Interesting Quote: “Boys can so easily go wrong, girls don’t go wrong.”

Post-partum health issues are not pleasant. A newborn that screehes all the time is not pleasant. Breastfeeding a baby is not pleasant. Breastfeeding a baby who doesn’t cooperate is not pleasant. Sanitary pads for the mother are not pleasant. Being off painkillers is not pleasant. Infections and the fear of catching infections are not pleasant. The post-partum appetite change is not pleasant. And still, when a woman wants to have a child and willingly chooses to give birth, with complete consetn, as an informed adult who wants to be a mother, that little one becomes her personal treasure. Like how Zikora must have been for her mother.

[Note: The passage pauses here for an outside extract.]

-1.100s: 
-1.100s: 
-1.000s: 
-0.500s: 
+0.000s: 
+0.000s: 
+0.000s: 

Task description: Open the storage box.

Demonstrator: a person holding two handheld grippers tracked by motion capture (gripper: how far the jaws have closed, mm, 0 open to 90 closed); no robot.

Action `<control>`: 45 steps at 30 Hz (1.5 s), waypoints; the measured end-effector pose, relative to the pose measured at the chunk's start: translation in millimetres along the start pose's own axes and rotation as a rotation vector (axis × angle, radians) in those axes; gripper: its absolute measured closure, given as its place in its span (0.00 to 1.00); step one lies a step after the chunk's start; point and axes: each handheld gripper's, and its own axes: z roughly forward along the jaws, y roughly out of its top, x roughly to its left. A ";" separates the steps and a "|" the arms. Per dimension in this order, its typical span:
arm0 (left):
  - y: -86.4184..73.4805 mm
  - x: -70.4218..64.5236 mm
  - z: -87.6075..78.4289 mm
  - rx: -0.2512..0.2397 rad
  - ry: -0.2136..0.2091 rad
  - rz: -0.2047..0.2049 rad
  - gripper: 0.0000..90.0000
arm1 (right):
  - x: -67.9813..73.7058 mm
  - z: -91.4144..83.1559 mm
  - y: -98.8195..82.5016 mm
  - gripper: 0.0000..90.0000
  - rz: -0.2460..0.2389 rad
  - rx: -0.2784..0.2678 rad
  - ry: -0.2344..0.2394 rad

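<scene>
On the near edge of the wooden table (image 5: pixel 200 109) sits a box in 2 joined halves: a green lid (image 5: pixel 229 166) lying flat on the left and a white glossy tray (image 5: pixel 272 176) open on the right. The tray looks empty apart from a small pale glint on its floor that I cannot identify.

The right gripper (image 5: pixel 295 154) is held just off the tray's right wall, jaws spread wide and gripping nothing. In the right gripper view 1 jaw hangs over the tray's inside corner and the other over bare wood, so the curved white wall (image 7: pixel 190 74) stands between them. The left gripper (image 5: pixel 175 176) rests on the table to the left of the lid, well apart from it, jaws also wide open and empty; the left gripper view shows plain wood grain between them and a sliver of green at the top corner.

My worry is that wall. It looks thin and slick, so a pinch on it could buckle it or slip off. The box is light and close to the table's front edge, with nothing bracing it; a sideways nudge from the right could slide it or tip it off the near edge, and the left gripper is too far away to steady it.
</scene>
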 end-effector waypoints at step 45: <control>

Chimamanda does a really good job of raising awareness – self-awareness for women and the awareness about how much women sacrifice and what all women go through for readers of the opposite sex to understand. You realize when you read this book how much it is relevant in today’s world, in today’s political climate – why it is important for women to have abortion rights, and why men – who have not gone through one such event ever – should have no say when it comes to women’s bodily issues. Even though this is a short story, it is a strong reminder of the painful, patriarchal reality seen across cultures. Even for women who have become used to what life is like for women would still feel pain. For men, this book may come across as shocking. Even though this read comes with a lot of misery and pain, it is still worth a read. How much we all take our mothers for granted! I would give this a 4.5-star rating.